Despite the importance of created wetlands, scientific understanding of their long-term succession is lacking (Mitsch et al. 2005). In South Korea, short-term studies (3–4 years) on created wetlands have been conducted, but longer-term studies for 10 years or longer are scarce (Kim and Myung 2008; Kim et al. 2011; Son et al. 2015). It is important to monitor the settlement patterns and changes in wetland plants after construction of wetlands. The purpose of this study was to compare the floristic changes in vegetation composition and wetland indices due to natural succession over a 15-year period in a created wetland in South Korea.

Methods

Site description

This study was conducted at a created wetland of the Assum Ecological Systems INC. (36° 52′ 33.02″ N, 127° 27′ 09.48″ E) in Jincheon, South Korea, which was built for water purification tests in 1998 (Fig. 1). The length, width, and area of the wetland are ~ 40 m, 70 m, and 3000 m2, respectively, including four sub-wetland systems: a kidney-shaped wetland, a ditch, an ecological pond, and a square wetland.

Fig. 1
figure 1

Location of the created wetland in Jincheon, South Korea

Full size image

The kidney-shaped wetland is in the northern part of the research site and is ~ 9 m long by 1.5 m wide. The oval-shaped (almost circular) ecological pond has a diameter of ~ 25 m and is located in the center of the research site. The curved ditch lies next to the kidney-shaped wetland, continues to the nearby ecological pond, and is 37 m long and 0.7 m wide.

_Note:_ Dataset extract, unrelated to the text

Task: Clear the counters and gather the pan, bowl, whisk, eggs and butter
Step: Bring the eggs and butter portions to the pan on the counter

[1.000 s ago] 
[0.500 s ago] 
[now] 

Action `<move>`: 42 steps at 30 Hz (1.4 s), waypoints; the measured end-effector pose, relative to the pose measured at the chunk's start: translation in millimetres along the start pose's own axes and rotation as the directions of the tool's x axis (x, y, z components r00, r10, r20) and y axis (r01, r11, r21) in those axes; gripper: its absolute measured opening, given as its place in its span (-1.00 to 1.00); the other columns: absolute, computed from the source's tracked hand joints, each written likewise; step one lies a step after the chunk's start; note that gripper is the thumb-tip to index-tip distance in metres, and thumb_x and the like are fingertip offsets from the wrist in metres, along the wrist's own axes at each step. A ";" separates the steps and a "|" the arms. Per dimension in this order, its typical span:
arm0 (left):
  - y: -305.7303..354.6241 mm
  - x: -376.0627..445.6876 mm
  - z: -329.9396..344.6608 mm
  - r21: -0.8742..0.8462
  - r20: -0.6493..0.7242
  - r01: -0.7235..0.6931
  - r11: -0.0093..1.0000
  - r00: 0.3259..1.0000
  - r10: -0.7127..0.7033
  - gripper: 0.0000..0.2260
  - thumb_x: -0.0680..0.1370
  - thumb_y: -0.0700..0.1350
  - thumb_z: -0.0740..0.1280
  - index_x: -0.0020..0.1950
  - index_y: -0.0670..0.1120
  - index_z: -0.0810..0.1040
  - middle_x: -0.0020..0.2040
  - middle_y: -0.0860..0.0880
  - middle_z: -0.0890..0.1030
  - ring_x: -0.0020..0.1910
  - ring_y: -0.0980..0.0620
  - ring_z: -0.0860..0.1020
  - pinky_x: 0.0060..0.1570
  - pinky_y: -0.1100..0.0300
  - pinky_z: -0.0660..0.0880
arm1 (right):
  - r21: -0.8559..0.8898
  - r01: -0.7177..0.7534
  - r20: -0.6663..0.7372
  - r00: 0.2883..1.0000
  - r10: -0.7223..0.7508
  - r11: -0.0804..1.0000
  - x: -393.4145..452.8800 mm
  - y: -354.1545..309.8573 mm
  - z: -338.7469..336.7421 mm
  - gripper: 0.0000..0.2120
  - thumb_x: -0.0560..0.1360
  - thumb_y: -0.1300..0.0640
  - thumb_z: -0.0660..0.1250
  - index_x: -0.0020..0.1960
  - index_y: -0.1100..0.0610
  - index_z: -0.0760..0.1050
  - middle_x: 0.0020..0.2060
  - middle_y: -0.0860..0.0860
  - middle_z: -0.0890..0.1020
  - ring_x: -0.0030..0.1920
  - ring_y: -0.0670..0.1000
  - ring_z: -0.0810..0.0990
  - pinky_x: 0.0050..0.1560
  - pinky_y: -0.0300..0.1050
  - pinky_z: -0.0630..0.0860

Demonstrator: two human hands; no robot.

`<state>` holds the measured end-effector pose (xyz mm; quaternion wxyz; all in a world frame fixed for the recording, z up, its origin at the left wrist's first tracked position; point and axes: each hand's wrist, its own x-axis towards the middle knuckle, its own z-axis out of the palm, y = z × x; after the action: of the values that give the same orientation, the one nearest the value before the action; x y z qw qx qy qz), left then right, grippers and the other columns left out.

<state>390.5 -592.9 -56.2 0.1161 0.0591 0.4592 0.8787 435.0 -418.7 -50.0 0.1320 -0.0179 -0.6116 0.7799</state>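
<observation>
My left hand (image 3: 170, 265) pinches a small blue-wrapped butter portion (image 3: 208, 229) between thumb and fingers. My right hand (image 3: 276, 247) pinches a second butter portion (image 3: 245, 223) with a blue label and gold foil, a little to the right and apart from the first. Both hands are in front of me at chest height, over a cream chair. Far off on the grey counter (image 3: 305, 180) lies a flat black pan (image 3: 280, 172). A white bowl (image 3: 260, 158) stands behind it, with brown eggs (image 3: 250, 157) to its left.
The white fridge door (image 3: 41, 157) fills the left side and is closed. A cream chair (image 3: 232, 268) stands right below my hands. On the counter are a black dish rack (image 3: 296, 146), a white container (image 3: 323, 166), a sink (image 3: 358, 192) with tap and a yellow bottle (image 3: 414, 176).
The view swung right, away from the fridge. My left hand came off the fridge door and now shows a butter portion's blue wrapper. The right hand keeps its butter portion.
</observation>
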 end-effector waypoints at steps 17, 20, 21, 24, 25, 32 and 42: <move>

The square wetland consists of two square wetlands constructed out of concrete, located on the east side of the wetland, with a length of 10 m. The water purification system, which uses wetland plants, requires the use of a test bed before application to the field, and these four sub-wetlands were established and operated for this purpose. However, water transfer/supply and maintenance of water depth ceased in the early 2000s, and the wetlands have experienced natural water depth fluctuations since then, resulting in natural vegetation changes.

Vegetation survey and data analysis

The first vegetation survey was conducted in October 1999, at 1 year after construction. We re-surveyed the vegetation in the created wetland 15 years later in May 2013. Species were monitored while walking through the research sites, and a list of plant species was recorded. Some species that were difficult to identify were collected and confirmed in the laboratory. The identification, naming, and classification of plant species were performed with reference to the Coloured Flora of Korea (Lee 2003), the Korean Plant Names Index (www.nature.go.kr), and the New Illustrations and Photographs of Naturalized Plants of Korea (Park 2009). Plants were categorized as obligate upland (OBU), facultative upland (FACU), facultative (FAC), facultative wetland (FACW), or obligate wetland (OBW) species following the field guide entitled “Categorizing Vascular Plant Species Occurring in Wetland Ecosystems of the Korean Peninsula” (Choung et al. 2012; Choung et al. 2015).

The wetland vegetation distribution in 1999 and 2013 was mapped using aerial images (http://map.daum.net/). After marking the boundaries of vegetation zones using aerial photographs, boundaries and types of vegetation were directly recorded. To investigate plant community structure, line-transect analysis was performed at the four sub-wetlands in 1999 and 2013. To reduce experimental error, two researchers carried out the surveys in both 1999 and 2013. The direction of transects in each wetland are shown in Fig. 1. Each transect included 9–10 quadrats, and the coverage of each species was not distorted where the vegetation changed suddenly; hence, the 0.5 m × 0.5 m quadrat was placed on the right side of the transect. Water depth in each quadrat was measured and averaged using a meter stick.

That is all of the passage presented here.